Небо темное, а ты пытаешься удержать в поле зрения одновременно компас и стаксель. Стаксель очень чуток. Если начнет легко подрагивать, это значит, что он сейчас поймает прямой попутный ветер. Немного погода ветер наполнит стаксель и послышится треск. Если стаксель делает сложные продолжительные движения, то мы вот-вот совершим поворот через фордевинд — это самый опасный маневр.

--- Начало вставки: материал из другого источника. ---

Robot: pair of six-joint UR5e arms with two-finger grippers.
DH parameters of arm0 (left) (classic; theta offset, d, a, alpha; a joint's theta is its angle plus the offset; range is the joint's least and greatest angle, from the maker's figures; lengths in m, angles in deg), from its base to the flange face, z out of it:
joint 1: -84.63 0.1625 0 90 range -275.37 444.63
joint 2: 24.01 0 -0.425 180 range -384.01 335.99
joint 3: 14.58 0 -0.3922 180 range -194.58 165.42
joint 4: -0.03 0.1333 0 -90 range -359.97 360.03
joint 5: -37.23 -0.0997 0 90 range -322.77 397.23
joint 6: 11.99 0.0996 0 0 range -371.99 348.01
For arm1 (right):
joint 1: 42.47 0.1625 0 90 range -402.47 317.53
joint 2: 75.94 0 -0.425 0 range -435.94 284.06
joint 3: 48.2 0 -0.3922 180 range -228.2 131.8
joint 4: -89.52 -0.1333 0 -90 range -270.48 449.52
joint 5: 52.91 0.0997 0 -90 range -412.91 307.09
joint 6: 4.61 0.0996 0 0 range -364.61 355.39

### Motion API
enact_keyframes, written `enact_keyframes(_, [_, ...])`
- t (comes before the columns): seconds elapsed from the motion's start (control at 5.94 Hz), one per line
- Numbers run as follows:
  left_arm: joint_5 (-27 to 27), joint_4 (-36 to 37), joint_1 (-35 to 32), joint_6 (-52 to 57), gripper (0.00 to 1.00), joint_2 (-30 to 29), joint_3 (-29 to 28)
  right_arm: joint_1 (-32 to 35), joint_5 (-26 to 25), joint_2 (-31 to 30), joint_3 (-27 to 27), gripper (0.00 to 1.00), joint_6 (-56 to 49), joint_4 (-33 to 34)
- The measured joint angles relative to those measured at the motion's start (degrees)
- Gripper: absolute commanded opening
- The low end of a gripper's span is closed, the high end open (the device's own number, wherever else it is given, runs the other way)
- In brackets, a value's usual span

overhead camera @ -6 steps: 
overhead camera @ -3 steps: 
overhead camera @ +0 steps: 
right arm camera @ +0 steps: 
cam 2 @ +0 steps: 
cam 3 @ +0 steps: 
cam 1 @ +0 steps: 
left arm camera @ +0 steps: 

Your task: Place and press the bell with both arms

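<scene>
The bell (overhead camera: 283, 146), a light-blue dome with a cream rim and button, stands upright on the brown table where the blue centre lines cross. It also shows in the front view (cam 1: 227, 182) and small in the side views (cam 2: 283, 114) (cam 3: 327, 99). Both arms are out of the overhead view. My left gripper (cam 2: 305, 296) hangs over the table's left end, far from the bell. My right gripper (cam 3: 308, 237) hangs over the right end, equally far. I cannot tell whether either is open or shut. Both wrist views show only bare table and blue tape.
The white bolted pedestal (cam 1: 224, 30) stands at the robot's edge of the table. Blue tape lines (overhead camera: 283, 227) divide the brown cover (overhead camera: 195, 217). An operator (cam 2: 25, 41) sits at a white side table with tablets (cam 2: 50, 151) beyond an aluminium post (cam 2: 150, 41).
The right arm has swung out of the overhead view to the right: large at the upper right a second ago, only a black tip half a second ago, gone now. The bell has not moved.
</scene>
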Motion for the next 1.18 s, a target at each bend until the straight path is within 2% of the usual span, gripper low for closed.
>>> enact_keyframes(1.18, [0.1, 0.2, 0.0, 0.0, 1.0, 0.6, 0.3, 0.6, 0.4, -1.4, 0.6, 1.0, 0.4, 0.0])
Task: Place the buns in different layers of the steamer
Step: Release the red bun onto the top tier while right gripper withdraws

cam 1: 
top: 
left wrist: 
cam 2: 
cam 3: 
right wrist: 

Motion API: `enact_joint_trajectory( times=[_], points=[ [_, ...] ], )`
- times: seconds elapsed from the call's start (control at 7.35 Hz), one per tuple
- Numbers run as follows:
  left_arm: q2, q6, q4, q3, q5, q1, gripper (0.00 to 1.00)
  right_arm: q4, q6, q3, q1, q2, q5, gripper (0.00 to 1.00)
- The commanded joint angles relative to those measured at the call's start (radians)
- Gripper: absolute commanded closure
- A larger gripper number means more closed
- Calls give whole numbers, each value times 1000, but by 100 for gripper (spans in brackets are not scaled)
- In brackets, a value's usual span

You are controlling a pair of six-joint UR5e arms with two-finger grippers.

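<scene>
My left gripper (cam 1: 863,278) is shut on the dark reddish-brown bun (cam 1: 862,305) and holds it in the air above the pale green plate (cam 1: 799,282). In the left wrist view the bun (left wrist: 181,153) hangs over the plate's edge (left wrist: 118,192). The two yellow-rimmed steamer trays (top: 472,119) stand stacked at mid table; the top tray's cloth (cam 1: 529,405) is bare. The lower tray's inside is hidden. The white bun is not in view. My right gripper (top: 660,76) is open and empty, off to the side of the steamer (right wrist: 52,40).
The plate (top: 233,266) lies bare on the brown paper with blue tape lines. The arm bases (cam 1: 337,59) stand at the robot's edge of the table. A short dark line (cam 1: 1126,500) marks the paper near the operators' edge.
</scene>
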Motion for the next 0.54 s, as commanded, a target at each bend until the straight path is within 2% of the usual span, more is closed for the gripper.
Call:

Поведение грота уравновешенное и грубоватое. Неповоротливостью и прямолинейностью он напоминает фельдфебеля в отставке. В темноте с трудом различаю его очертания, пытаясь понять, как он ведет себя. Мне он не нравится. Все предвещает поворот на фордевинд. Грот угрюмый и мрачный, и перемены в его настроении не заметны. Держится, держится вполне нормально, ч вдруг с неожиданной ловкостью перекинется на другую сторону. Он мне несимпатичен, я предпочитаю характеры более открытые. Как у Локомотива. Я даже не придумал для грота прозвища.